Odile Rundquist - Helvea
The first one if you could just give us what has been the impact from the price cut in Europe and if you assumed any negative impact in your guidance for the top line let’s say, versus 2013. Then on the vaccines, they all had quite a good performance 18% this last year. Could you just give us the breakdown U.S., Europe especially versus if you take any market share there, and then give us an update on the pentavalent vaccine that is currently in phase 2, are we going to see any data in 2013? Finally on Ilaris, we have seen a positive opinion from CHMP recently, you’re still in discussion with that following your complete response letter a year ago, where do we stand there?
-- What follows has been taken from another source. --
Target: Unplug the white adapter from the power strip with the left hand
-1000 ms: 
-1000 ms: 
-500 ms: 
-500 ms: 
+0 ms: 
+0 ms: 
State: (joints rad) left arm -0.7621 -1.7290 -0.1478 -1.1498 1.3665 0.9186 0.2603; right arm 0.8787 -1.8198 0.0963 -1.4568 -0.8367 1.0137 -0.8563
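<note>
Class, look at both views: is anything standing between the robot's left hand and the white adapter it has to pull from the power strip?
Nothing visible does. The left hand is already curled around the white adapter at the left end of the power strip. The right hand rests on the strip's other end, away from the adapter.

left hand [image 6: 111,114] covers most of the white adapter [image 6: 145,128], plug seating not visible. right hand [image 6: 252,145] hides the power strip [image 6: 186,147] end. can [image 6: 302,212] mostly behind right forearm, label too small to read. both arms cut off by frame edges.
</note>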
Okay. In terms of the impact of the price cuts in Europe across all the divisions, we do have assumptions about Europe in 2013, ’14 and ’15 and we don’t anticipate the pricing environment in Europe getting any better. So we do have it built into the guidance that we gave today. As long as it’s in line with where it was in 2012 which was quite significant, I think our pharma in Europe saw about 5 points of negative price. So that’s what would be in the forecast. In terms of vaccines –
First on Menveo, the majority of the sales come from the U.S. and the U.S. growth is double digit. We of course see a bit slowing down as one would expect after certain period of time but we of course also hope that we will get the (inaudible) indication also which was that –give the brand further momentum in 2014 and beyond. With regard to the pentavalent we have completed the phase 2, I think you mean that ABCWY which is the combination of Bexsero with Menveo, that data looked very good as far as immunogenicity is concerned. We have also not seen any interference between the different components which is normally the biggest risk in such a combination program and based on that now we have to evaluate when and how to start the phase 3.
Yes, as you know we just got a positive recommendation from the CHMP for Ilaris and (inaudible) for patients who have multiple attacks a year and can take other more standard medications. We’re in discussions with the FDA on an appropriate study design. As soon as that’s nailed down we would start phase 3 trial in the U.S. market.
Great, I'd like to thank everybody for attending, and we look forward to updating you at the end of our first quarter. Thanks very much for coming.